Scope of work
Assess existing consumption pattern of low medium and high income groups residing in DDA housing based on sample survey of residents
Develop norms use for physical planning of different types of DDA housing
A total of 2285 respondents provided answers to the questionnaire from different areas of Delhi. The largest number of respondents was from the West with 644 forms filled in (28.2%). This was followed by the East (617 forms – 27.0%), the North (514 forms – 22.5%), and the South had the smallest number (510 forms – 22.3%). The schedule contained a number of questions relating to total water consumption, various purposes for which water was used, the source of water, income levels, type of housing with amenities and utilities, satisfaction levels, and sewerage problems. The tables and graphs given below/in the Appendix provide an overall picture of the views of the respondents, both at the aggregate as well as the zonal levels
Ownership of DDA flats is not generally along the lines of the various demarcated categories. Thus, more affluent families are occupying the flats meant for economically weaker sections, particularly in the South and West.
Per capita consumption averages around 100-150 lpcd, but it is lower for the East and higher for the South.
The main water use is for washing and the ownership of washing machines does not appear to make a significant difference to water use patterns.
Total consumption of water is lower (<300 litres) for Janata and LIG flats and higher (<1000 litres) for HIG flats.
As residents’ income levels go up per capita water consumption also increases. But the East and South zones are at opposite ends of this trend.
The major source of water is the tap followed by the tap with motor, and the latter increases average per capita consumption from 150 to 200 lpcd. The North has the highest percentage of motors.
As the number of bathrooms and toilets increases so does the per capita consumption. However, in the East the consumption is lower compared to the other zones.
The requirement of water is reported to be lower for the lower categories (150 lpcd) and the lower income groups (100 lpcd) than for the higher groups (200 lpcd), while there is no significant difference between various floors. The flats in the East demand less water and the Southern flats say they need more.
The Janata, LIG, MIG and poorer families are storing less water (150 lpcd) than the others (200 lpcd). The East and North store significantly less than the South.
Satsified and dissatisfied residents are equally distributed (about 40%) in the total population. But the East has more satisfied water users (55%) while the North and South have more dissatisfied consumers (41% and 49% respectively).
Dissatisfaction levels appear to go up with rising income even though water consumption is increasing. There is little variation in this regard across floors.
The main reason identified by respondents for their dissatisfaction is the low pressure at which water is supplied.
The other significant reasons are poor quality in the East and West, less water in the North, and bad timings, irregular supply, and less water in the South.
A comparison between water supplied, demanded, stored, and the level of consumption at which dissatisfaction is expressed indicates that quantity of water is not the major issue, but the pressure and regularity of supply.
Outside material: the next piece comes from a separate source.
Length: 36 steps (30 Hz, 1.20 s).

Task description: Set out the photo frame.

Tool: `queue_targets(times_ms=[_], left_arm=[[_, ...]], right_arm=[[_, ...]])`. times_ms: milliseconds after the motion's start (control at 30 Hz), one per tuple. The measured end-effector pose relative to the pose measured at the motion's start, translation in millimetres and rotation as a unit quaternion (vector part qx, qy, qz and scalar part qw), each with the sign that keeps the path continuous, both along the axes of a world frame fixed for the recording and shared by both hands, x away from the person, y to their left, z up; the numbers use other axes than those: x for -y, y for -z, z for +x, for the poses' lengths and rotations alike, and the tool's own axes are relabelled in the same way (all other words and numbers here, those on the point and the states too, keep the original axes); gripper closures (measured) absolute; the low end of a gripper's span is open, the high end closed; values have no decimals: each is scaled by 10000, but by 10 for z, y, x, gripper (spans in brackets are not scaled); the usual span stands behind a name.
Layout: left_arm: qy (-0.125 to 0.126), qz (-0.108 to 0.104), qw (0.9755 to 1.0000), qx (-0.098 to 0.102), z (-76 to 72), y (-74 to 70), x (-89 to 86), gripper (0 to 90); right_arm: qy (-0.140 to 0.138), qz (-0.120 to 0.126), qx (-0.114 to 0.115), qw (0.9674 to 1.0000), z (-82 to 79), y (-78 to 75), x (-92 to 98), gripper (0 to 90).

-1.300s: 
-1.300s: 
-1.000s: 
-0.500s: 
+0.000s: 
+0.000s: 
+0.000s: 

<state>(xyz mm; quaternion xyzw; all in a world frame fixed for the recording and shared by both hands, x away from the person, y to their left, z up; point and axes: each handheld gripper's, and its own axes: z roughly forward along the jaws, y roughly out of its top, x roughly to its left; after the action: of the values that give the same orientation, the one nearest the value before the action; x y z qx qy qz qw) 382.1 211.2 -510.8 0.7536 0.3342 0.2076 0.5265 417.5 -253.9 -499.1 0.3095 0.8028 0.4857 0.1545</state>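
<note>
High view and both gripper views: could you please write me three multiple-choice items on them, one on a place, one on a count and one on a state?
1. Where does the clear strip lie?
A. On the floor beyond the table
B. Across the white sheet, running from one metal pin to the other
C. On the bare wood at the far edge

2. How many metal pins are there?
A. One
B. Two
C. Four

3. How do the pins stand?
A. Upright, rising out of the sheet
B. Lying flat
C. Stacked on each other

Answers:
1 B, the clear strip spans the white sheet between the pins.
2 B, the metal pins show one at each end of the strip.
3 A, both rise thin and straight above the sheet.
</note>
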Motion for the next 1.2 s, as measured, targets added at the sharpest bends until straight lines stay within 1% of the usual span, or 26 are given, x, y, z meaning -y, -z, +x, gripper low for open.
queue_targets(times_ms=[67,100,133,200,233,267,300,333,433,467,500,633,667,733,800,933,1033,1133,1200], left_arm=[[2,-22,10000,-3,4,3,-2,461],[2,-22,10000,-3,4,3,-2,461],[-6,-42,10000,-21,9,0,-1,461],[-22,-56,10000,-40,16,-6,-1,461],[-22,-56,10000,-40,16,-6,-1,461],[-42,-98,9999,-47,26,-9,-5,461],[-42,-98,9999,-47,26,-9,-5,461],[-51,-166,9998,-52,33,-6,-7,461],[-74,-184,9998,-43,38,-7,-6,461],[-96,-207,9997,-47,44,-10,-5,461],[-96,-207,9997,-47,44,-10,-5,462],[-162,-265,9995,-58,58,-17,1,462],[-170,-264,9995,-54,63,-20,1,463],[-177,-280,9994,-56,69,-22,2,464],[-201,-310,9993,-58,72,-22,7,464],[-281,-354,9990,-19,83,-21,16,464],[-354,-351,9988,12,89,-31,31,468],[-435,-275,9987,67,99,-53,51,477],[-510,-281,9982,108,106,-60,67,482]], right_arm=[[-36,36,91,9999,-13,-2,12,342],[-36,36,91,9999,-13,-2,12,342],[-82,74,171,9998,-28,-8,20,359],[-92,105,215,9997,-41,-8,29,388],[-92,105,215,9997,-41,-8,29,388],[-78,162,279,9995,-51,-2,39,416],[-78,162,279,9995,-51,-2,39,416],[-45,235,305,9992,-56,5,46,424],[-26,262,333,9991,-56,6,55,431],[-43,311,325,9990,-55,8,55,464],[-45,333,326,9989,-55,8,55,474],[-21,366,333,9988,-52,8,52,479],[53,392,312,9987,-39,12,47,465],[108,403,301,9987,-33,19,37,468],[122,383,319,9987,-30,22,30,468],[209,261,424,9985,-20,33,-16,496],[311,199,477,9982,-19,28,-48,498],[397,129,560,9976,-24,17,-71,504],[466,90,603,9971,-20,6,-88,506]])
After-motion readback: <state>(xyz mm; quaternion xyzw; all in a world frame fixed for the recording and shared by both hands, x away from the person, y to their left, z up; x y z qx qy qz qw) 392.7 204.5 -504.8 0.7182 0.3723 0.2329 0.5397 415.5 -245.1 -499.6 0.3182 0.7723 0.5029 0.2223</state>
Additionally, an analysis of consumer behavior according to different norms suggests that the lower income groups would be satisfied with 100 lpcd, the middle income groups with 150 lpcd, and the higher income groups with 200 lpcd, provided the supply is at adequate pressure, regular, and of good quality.
This consumer behavior could be used to set a minimum supply norm of 100 lpcd at a no-cost no-profit rate, while all supply above this norm could be charged for through a sliding scale which would encourage water conservation and proper use.
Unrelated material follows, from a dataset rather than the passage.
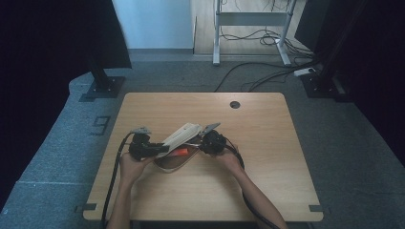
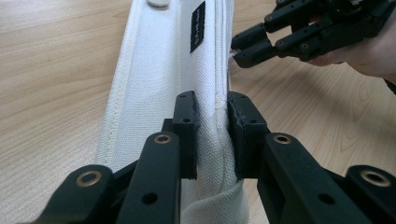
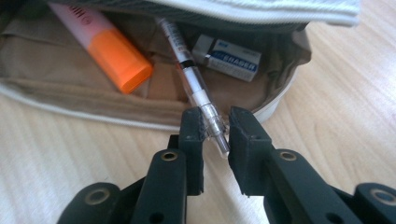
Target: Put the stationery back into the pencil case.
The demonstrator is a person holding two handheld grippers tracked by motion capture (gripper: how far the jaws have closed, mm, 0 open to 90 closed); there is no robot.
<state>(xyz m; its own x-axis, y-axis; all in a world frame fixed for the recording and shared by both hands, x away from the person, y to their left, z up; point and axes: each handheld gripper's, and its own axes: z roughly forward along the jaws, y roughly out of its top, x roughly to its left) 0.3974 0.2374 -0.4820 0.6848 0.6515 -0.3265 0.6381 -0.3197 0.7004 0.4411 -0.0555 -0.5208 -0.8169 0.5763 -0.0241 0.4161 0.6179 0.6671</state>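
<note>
wooden table (image 1: 267, 162), person seated at the near edge, a hand-held gripper in each hand.

white canvas pencil case (image 1: 180, 138) lies near the middle of the table toward the near side, its flap lifted and tilted, the tan lining of the open body showing below it.

left gripper (image 2: 212, 135): jaws narrow, pinched on a fold of the case's white flap (image 2: 154, 93) near its seam. a black label (image 2: 198, 25) is sewn on the flap farther up. in the high view this gripper (image 1: 160, 149) sits at the left end of the case, held by the left hand (image 1: 131, 164).

right gripper (image 3: 215, 133): jaws narrow, clamped on the end of a clear pen (image 3: 191, 79). the pen's far part reaches into the open case, its gripped end just outside the rim, over the table. in the high view this gripper (image 1: 200, 143) is at the right end of the case; in the left gripper view it shows beside the flap's edge.

inside the case: an orange-capped highlighter (image 3: 105, 46) left of the pen, a white eraser in a blue sleeve (image 3: 229, 58) right of it. both rest on the tan lining (image 3: 56, 70), apart from the pen.
</note>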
An analysis of drainage blocks that manholes (that is, colony sewers) and kitchens are identified as the main points of blockage.
Except for the North, and partially the South, much of this blockage is correlated to low levels of total water consumption (300 to 500 litres). Where water consumption goes up to 1000 litres it begins to block bathrooms and toilets.
This seems to indicate that colony level sewer systems have been over-designed to carry larger quantities of sewerage, while the household level drains cannot carry higher loads.
Hence, both systems have to be designed around the norm of 100 to 200 lpcd, depending upon the type of flat.